■ AIM OF THE EXERCISE ■
Return the records word for word. Pictures do not belong in the copy.

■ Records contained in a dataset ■
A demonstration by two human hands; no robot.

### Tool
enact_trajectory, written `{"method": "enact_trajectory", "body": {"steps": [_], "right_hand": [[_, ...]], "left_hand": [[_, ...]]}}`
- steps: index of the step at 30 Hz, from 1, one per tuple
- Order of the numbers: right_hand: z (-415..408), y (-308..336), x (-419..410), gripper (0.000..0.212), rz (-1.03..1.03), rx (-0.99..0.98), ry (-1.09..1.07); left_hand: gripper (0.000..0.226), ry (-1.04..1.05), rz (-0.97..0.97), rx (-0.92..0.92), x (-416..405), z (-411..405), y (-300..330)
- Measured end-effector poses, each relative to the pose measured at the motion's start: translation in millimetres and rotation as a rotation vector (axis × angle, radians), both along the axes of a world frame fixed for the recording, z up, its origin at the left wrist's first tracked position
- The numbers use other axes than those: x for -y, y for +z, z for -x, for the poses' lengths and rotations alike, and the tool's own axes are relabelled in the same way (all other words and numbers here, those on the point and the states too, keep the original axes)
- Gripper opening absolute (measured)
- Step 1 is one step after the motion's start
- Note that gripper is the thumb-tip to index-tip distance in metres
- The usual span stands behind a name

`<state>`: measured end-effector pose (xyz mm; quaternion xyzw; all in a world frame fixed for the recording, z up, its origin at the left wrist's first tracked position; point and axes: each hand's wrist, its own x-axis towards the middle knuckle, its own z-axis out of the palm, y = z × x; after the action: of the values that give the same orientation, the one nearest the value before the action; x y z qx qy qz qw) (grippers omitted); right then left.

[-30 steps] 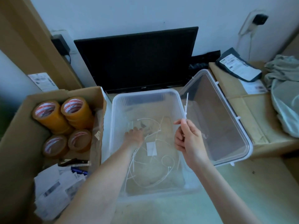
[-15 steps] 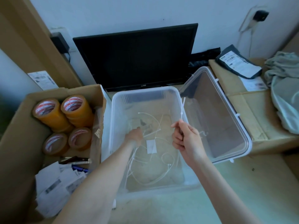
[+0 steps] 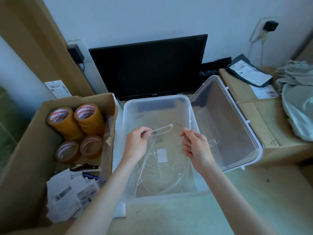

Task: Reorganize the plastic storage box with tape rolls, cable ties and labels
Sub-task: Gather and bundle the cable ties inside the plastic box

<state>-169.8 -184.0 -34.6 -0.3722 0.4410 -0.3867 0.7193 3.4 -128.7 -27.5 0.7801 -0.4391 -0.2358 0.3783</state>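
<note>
A clear plastic storage box [image 3: 157, 101] stands open in the middle, with several white cable ties [image 3: 149, 160] and a small white label [image 3: 162, 155] loose on its bottom. My left hand [image 3: 137, 143] pinches a looped cable tie [image 3: 163, 129] lifted above the box floor. My right hand [image 3: 194, 146] holds another cable tie [image 3: 190, 122] upright near the box's right wall. Several brown tape rolls [image 3: 76, 126] sit in the cardboard box at the left, with a heap of paper labels [image 3: 71, 195] in front of them.
The box's clear lid [image 3: 237, 133] leans open on the right against a cardboard carton [image 3: 250, 106]. A black monitor [image 3: 149, 68] stands against the wall behind. Pens [image 3: 86, 168] lie in the left cardboard box [image 3: 25, 150]. Cloth [image 3: 298, 92] lies at far right.
My left hand has risen from the box floor with a looped cable tie pinched in it. My right hand keeps its upright tie and has barely shifted.
</note>
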Motion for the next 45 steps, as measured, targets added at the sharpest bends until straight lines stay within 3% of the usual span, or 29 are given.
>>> {"method": "enact_trajectory", "body": {"steps": [4,8,12,17,24,28,36,45], "right_hand": [[0,4,-2,0.03,0.006,-0.018,0.079],[0,6,-2,0.033,-0.019,0.06,0.102],[3,3,2,0.02,-0.068,0.127,0.075],[2,-3,4,0.035,-0.075,0.175,0.08],[2,-2,1,0.036,-0.026,0.277,0.095],[4,-1,2,0.034,0.002,0.264,0.086],[5,-4,3,0.035,-0.01,0.216,0.07],[5,-4,3,0.037,-0.045,0.219,0.056]], "left_hand": [[0.018,-0.014,0.15,-0.082,-25,16,13],[0.017,-0.123,0.183,-0.072,-42,30,8],[0.016,-0.26,0.142,0.013,-56,30,-4],[0.017,-0.316,0.032,0.046,-67,24,-18],[0.014,-0.282,-0.061,-0.039,-64,26,-19],[0.012,-0.271,-0.169,-0.114,-57,23,-12],[0.026,-0.108,-0.571,0.3,21,-14,-34],[0.043,-0.192,-0.914,0.388,38,-2,-84]]}}
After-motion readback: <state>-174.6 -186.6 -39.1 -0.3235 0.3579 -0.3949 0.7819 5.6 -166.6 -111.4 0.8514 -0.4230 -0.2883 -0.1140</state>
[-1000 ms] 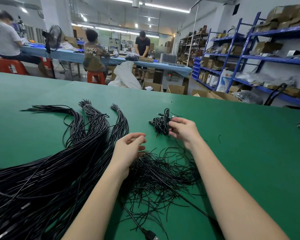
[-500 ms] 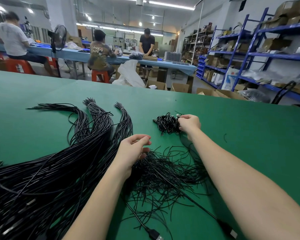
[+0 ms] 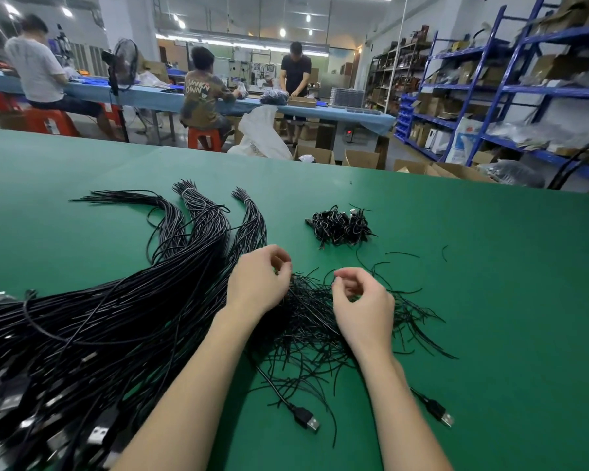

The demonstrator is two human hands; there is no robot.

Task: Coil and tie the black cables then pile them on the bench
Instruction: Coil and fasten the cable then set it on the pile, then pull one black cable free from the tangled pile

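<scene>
The black cables (image 3: 92, 321) lie in a big long bunch on the left side of the green bench (image 3: 490, 300), with their plug ends near the person. In the middle sits a messy heap of short thin ties (image 3: 323, 321). Farther back is a small pile of coiled cables (image 3: 340, 224) that are already tied.

The left hand (image 3: 257, 283) is curled over the edge of the ties and looks to be pinching one — the tips are too small to be sure. The right hand (image 3: 363, 302) hangs over the ties with bent fingers and holds nothing that shows.

The cables look light, thin and bendy. One should loop round easily but may spring open if let go. A good place to hold is near the plug, like the loose plug (image 3: 305, 418) by the left arm, since it is stiff and chunky. The ties are skinny and tangle together, so pull one out by its end.

A seated person's shirt (image 3: 201, 93) across the room has writing — I read "OWN", and the rest is blurry.
</scene>
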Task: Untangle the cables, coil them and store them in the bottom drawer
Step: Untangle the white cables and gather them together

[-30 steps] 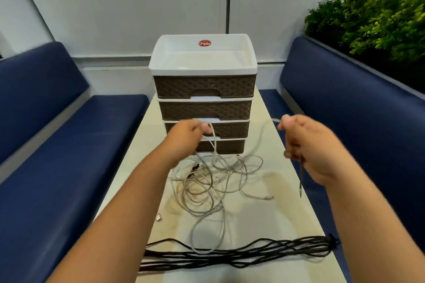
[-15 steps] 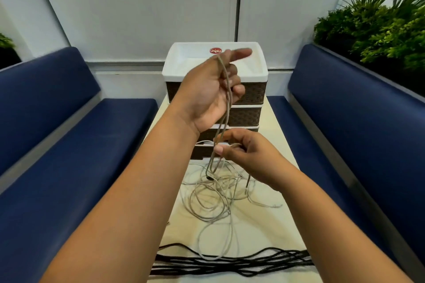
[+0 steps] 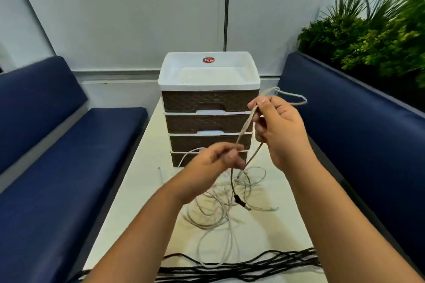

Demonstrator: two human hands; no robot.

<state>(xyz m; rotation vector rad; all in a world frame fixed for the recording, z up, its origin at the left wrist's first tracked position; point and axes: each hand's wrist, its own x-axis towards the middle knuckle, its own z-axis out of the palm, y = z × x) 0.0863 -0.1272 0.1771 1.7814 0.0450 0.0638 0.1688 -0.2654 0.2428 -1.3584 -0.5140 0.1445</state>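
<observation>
Cables lie on the table [image 3: 138,190]: a black bundle [image 3: 241,269] stretched along the near edge, and past it a loose grey tangle [image 3: 218,209]. Above the tangle, the left hand [image 3: 211,165] pinches a grey strand, while the right hand [image 3: 280,126], higher up, grips a loop of the same cable. Behind them stands the drawer unit [image 3: 207,103], its bottom drawer [image 3: 177,158] closed.
</observation>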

■ COMPLETED TASK ■
A demonstration by two human hands; no robot.

### Tool
enact_trajectory, written `{"method": "enact_trajectory", "body": {"steps": [_], "right_hand": [[_, ...]], "left_hand": [[_, ...]]}}`
- steps: index of the step at 30 Hz, from 1, one per tuple
- Order of the numbers: right_hand: z (-415..408), y (-308..336), x (-419..410), gripper (0.000..0.212), rz (-1.03..1.03), rx (-0.99..0.98), ry (-1.09..1.07); left_hand: gripper (0.000..0.226), ry (-1.04..1.05), rz (-0.97..0.97), rx (-0.92..0.92), x (-416..405), z (-411..405), y (-300..330)
- Measured end-effector poses, each relative to the pose measured at the motion's start: translation in millimetres and rotation as a rotation vector (axis × angle, radians), both along the axes of a world frame fixed for the recording, z up, its origin at the left wrist's first tracked position
- The numbers use other axes than those: x for -y, y for +z, z for -x, for the poses' lengths and rotations alike, and the tool's own axes are relabelled in the same way (all other words and numbers here, those on the point and the states too, keep the original axes)
- Gripper opening absolute (measured)
- Step 1 is one step after the motion's start
- Note that gripper is the thumb-tip to index-tip distance in metres
- The usual span stands behind a name

`<state>`: measured end-effector pose (xyz mm; quaternion xyzw; all in a world frame fixed for the recording, z up, its origin at the left wrist's first tracked position; point and axes: each hand's wrist, its own x-axis towards the middle knuckle, its own z-axis out of the palm, y = z × x; after the action: of the values that give the same orientation, the one nearest the value before the action; x y z qx qy qz qw) (grippers omitted); right then left.

[-30 steps] 
[-15 steps] 
[+0 steps] 

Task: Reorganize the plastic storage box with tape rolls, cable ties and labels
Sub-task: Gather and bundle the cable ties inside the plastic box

<state>-169.8 -184.0 -34.6 -0.3722 0.4410 -0.3867 0.7193 3.4 -128.7 -27.5 0.7801 -0.4391 -0.2358 0.3783</state>
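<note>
A clear plastic storage box [image 3: 157, 101] stands open in the middle, with several white cable ties [image 3: 149, 160] and a small white label [image 3: 162, 155] loose on its bottom. My left hand [image 3: 137, 143] pinches a looped cable tie [image 3: 163, 129] lifted above the box floor. My right hand [image 3: 194, 146] holds another cable tie [image 3: 190, 122] upright near the box's right wall. Several brown tape rolls [image 3: 76, 126] sit in the cardboard box at the left, with a heap of paper labels [image 3: 71, 195] in front of them.
The box's clear lid [image 3: 237, 133] leans open on the right against a cardboard carton [image 3: 250, 106]. A black monitor [image 3: 149, 68] stands against the wall behind. Pens [image 3: 86, 168] lie in the left cardboard box [image 3: 25, 150]. Cloth [image 3: 298, 92] lies at far right.
My left hand has risen from the box floor with a looped cable tie pinched in it. My right hand keeps its upright tie and has barely shifted.
</note>
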Motion for the next 45 steps, as measured, targets added at the sharpest bends until straight lines stay within 3% of the usual span, or 29 are given.
>>> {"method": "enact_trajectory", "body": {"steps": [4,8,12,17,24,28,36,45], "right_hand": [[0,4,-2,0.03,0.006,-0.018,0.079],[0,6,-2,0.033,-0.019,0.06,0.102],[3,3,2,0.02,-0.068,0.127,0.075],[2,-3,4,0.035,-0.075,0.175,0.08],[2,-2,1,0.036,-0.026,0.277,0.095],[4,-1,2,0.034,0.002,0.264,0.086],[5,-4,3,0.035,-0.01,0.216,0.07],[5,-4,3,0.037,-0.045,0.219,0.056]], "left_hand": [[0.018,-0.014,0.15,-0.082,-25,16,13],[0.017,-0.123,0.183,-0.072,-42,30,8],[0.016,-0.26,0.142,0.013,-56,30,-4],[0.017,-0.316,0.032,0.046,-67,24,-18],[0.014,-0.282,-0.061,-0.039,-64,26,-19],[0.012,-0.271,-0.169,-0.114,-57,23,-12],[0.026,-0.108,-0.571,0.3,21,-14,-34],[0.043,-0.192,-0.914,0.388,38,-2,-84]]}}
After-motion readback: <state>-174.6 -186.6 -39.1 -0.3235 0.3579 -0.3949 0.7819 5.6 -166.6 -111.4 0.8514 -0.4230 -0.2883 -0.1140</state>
[-1000 ms] 
[-500 ms] 
[+0 ms] 

The demonstrator is two human hands; there is no robot.

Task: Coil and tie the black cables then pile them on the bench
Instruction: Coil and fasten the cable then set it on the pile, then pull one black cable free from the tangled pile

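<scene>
The black cables (image 3: 92, 321) lie in a big long bunch on the left side of the green bench (image 3: 490, 300), with their plug ends near the person. In the middle sits a messy heap of short thin ties (image 3: 323, 321). Farther back is a small pile of coiled cables (image 3: 340, 224) that are already tied.

The left hand (image 3: 257, 283) is curled over the edge of the ties and looks to be pinching one — the tips are too small to be sure. The right hand (image 3: 363, 302) hangs over the ties with bent fingers and holds nothing that shows.

The cables look light, thin and bendy. One should loop round easily but may spring open if let go. A good place to hold is near the plug, like the loose plug (image 3: 305, 418) by the left arm, since it is stiff and chunky. The ties are skinny and tangle together, so pull one out by its end.

A seated person's shirt (image 3: 201, 93) across the room has writing — I read "OWN", and the rest is blurry.
</scene>
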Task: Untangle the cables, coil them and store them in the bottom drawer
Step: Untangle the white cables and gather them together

[-30 steps] 
[-15 steps] 
[+0 steps] 

Demonstrator: two human hands; no robot.

<state>(xyz m; rotation vector rad; all in a world frame fixed for the recording, z up, its origin at the left wrist's first tracked position; point and axes: each hand's wrist, its own x-axis towards the middle knuckle, its own z-axis out of the palm, y = z × x) 0.0863 -0.1272 0.1771 1.7814 0.0450 0.0638 0.1688 -0.2654 0.2428 -1.3584 -0.5140 0.1445</state>
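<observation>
Cables lie on the table [image 3: 138,190]: a black bundle [image 3: 241,269] stretched along the near edge, and past it a loose grey tangle [image 3: 218,209]. Above the tangle, the left hand [image 3: 211,165] pinches a grey strand, while the right hand [image 3: 280,126], higher up, grips a loop of the same cable. Behind them stands the drawer unit [image 3: 207,103], its bottom drawer [image 3: 177,158] closed.
</observation>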

Work on the answer is now done.